Forbes never graduated from college, but studied at the University of Iowa
and Bowdoin College, which awarded him an honorary doctorate in 1987. While
attending Bowdoin, Forbes went on a 1937 Arctic expedition as an
ornithological collector.
As president of the William T. Hornaday Foundation, which later became the
Natural Science for Youth Foundation, he helped establish museums in Kansas
City, Mo.; Nashville; Fort Worth, Texas; Naples, Fla.; and elsewhere. In
Sacramento, Calif., he even set up an animal lending library, where instead
of books, students could borrow pet skunks, rabbits and turtles for a week -
perhaps to their parents' chagrin.
He crisscrossed the country and charmed and cajoled everyone he could,
including old-money millionaires like the Rockefellers, into donating to his
projects.
"He would meet some of these people like the Rockefellers,"

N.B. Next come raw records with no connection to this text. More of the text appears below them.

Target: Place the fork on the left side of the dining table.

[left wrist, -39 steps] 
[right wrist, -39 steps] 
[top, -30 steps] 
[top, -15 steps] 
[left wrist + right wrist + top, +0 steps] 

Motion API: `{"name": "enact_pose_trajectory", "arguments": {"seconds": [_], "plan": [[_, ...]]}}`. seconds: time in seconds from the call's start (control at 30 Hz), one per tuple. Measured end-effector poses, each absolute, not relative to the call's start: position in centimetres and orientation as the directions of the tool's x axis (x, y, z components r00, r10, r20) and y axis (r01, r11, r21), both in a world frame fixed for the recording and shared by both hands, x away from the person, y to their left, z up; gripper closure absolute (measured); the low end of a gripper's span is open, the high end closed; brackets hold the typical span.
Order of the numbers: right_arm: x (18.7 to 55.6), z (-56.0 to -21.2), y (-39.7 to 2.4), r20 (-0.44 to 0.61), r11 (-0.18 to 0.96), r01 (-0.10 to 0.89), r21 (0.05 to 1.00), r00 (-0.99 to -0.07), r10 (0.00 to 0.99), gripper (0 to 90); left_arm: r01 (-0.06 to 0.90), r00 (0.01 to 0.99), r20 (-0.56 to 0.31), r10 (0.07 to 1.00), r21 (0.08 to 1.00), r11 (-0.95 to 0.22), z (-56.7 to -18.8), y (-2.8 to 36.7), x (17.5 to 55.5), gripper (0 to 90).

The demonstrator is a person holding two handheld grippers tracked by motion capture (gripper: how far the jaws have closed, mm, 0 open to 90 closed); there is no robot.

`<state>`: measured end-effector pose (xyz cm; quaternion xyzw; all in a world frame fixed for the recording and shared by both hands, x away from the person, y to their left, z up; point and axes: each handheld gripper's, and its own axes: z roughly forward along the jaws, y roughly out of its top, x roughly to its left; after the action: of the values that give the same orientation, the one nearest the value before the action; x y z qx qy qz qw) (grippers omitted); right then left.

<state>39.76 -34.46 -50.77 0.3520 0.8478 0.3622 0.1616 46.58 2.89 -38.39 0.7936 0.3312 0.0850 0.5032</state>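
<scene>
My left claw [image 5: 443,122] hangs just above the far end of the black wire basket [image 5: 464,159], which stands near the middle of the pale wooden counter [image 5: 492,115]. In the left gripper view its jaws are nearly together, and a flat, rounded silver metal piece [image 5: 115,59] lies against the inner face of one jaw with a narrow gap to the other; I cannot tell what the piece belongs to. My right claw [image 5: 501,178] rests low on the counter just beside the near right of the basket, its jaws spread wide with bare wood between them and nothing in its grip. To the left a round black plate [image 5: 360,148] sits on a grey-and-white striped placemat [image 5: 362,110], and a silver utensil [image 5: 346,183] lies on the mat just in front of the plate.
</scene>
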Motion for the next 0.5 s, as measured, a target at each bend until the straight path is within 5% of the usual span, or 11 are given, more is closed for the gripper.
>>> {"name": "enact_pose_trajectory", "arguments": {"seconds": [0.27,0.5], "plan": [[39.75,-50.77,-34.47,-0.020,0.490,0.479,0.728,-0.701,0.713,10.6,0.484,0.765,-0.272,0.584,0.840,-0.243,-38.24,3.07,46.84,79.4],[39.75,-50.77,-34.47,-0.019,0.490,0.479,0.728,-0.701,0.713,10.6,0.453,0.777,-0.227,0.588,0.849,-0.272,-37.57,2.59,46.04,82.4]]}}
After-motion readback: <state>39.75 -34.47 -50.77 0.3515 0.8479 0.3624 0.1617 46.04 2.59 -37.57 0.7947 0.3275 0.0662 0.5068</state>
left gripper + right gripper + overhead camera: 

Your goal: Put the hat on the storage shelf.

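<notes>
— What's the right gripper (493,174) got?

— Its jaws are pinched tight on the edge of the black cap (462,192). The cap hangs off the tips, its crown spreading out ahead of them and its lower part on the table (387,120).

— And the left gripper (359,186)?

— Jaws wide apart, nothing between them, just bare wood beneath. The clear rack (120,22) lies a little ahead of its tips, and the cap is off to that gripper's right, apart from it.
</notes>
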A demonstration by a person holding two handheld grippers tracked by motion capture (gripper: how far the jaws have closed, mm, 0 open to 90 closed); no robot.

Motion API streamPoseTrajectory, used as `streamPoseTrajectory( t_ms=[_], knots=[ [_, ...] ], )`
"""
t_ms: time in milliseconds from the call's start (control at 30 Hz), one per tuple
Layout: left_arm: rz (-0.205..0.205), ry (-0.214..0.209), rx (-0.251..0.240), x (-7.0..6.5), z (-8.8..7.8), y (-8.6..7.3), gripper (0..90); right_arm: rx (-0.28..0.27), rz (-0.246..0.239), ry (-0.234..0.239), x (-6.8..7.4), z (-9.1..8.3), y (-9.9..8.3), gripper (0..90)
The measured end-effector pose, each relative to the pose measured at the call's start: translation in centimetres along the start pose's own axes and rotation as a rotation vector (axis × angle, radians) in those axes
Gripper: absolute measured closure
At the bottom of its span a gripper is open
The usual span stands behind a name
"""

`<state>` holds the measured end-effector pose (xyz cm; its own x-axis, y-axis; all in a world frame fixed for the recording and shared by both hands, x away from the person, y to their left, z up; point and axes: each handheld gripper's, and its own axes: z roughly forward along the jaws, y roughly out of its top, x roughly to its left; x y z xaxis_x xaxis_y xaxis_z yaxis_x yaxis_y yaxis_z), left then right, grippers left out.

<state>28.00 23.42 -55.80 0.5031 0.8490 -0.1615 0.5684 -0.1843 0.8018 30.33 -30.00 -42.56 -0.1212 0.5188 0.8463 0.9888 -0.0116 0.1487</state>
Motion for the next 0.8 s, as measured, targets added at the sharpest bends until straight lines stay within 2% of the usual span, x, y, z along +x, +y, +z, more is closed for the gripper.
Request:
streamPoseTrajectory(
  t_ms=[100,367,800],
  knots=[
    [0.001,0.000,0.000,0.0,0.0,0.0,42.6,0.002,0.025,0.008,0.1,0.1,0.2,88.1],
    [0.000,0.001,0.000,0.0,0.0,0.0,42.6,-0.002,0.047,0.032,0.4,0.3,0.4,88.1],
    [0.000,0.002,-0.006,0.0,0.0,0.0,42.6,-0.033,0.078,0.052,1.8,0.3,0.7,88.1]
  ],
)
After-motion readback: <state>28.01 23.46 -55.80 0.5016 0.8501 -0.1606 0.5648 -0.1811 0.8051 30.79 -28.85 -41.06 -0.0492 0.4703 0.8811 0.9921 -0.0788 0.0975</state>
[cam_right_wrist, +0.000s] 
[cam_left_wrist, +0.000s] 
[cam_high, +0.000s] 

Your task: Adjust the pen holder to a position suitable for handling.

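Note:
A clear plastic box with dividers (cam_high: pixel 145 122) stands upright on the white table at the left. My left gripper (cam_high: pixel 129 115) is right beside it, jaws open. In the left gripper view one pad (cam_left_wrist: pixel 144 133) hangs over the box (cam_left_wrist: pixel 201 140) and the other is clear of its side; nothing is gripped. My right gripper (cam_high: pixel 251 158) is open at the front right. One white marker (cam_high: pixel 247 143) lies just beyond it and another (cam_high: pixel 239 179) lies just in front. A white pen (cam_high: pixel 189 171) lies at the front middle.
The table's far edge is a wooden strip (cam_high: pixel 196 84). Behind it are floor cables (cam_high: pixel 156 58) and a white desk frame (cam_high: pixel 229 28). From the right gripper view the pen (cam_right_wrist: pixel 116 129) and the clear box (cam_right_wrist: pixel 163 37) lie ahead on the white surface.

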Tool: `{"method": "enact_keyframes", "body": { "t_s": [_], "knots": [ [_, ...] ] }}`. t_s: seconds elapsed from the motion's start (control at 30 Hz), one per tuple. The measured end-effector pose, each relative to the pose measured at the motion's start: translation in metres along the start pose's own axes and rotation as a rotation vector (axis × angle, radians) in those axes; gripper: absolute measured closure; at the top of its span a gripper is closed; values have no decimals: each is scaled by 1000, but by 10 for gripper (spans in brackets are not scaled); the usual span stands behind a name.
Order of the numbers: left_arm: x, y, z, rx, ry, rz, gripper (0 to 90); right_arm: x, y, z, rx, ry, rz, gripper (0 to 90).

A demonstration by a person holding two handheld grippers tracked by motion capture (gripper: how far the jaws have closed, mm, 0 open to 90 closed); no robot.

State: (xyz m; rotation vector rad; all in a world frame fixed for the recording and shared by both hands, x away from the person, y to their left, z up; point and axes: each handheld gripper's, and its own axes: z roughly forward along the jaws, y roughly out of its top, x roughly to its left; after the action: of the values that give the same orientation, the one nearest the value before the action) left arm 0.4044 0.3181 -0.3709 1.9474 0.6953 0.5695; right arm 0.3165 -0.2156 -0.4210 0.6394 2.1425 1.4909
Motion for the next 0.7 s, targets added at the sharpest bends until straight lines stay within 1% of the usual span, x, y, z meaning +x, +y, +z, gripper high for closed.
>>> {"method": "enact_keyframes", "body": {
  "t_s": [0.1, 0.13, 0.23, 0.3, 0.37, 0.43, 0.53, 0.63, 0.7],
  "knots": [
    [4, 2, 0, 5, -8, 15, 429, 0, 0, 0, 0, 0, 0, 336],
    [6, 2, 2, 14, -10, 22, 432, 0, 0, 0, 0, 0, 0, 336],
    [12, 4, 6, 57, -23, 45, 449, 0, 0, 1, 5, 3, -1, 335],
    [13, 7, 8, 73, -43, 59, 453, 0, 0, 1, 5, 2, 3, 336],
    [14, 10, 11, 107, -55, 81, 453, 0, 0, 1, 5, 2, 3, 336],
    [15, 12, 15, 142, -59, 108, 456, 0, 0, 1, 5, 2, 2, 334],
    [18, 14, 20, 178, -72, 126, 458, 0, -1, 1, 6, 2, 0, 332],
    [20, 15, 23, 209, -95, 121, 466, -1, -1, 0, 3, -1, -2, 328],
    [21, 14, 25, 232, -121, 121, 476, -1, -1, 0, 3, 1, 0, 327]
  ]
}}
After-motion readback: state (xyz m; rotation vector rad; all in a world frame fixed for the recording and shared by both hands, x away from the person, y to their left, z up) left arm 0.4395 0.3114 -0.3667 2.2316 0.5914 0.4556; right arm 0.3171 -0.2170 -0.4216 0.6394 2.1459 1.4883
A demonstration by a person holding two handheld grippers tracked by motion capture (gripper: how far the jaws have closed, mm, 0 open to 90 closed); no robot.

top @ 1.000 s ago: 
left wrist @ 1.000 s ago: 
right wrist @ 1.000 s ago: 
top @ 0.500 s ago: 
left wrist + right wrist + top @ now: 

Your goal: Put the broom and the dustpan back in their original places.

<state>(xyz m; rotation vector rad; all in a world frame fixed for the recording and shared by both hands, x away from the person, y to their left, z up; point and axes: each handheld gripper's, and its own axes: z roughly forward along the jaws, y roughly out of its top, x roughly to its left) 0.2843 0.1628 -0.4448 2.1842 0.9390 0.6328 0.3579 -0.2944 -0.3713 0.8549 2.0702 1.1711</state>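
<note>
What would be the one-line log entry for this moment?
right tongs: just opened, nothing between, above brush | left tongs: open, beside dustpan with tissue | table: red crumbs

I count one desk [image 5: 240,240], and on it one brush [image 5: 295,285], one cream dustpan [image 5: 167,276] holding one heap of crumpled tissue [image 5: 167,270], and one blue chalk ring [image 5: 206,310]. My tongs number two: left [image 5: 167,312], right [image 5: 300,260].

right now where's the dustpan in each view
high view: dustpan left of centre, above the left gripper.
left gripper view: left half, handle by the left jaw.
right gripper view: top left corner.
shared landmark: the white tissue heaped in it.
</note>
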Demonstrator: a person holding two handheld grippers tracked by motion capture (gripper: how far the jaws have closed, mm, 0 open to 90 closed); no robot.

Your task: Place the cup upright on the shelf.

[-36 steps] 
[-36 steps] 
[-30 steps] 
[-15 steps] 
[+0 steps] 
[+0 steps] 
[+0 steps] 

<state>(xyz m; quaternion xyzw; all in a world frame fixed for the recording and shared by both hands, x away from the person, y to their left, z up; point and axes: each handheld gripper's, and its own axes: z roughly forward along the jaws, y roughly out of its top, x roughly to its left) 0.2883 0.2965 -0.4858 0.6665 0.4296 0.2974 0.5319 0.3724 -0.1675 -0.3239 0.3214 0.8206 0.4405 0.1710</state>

his wife said, "and they were just enchanted with his enthusiasm to do the
right thing."
Forbes first came to Atlanta in 1946 to help establish the former Fernbank
Nature Center, then settled here in 1971. He relocated the Natural Science
for Youth Foundation headquarters here while courting developers and civic
leaders to support his land trust effort.
"Many developers have done a terrific job of ruining this gorgeous city, but
I can't afford to get them ticked off at me," he said in a 1986 Atlanta
Journal-Constitution article.
"I want to reason with them and get their support while there's still time."
"He was tenacious and he was fearless, and I don't believe he saw obstacles
where other people saw them," Bergstrom said. "A man like that can be
controversial, and I've heard of people whose feathers he ruffled over the
years. But that's the mark of a mover and a shaker.
"You never accomplish anything if you're just out to appease, and he was
single-minded in his goals," she said.
"He never faltered and he never sold out."
David Dunagan, who serves on the Southeast Land Preservation Trust's board
of directors, said Forbes was upbeat and unassuming, the type who carried a
litter bag with him when he walked in the woods and rescued abandoned native
plants to transplant.
"It didn't bother him that he could go back to one of these centers and
people wouldn't know who their founder was,"
said Dunagan, an Atlanta resident. "He was humble. He didn't want to be in
the spotlight. He liked to raise money through personal contacts, then step
back and let these organizations run themselves.
"To him, you needed to reach people while they're very young and still have
a sense of wonder and awe," Dunagan said.
"Heaven knows how many people he's touched by opening their eyes to nature."
Survivors include a son, Ernest Ripley Forbes of Alexandria, Va.; a
daughter, Anne Forbes Spengler of Atlanta; and two grandchildren.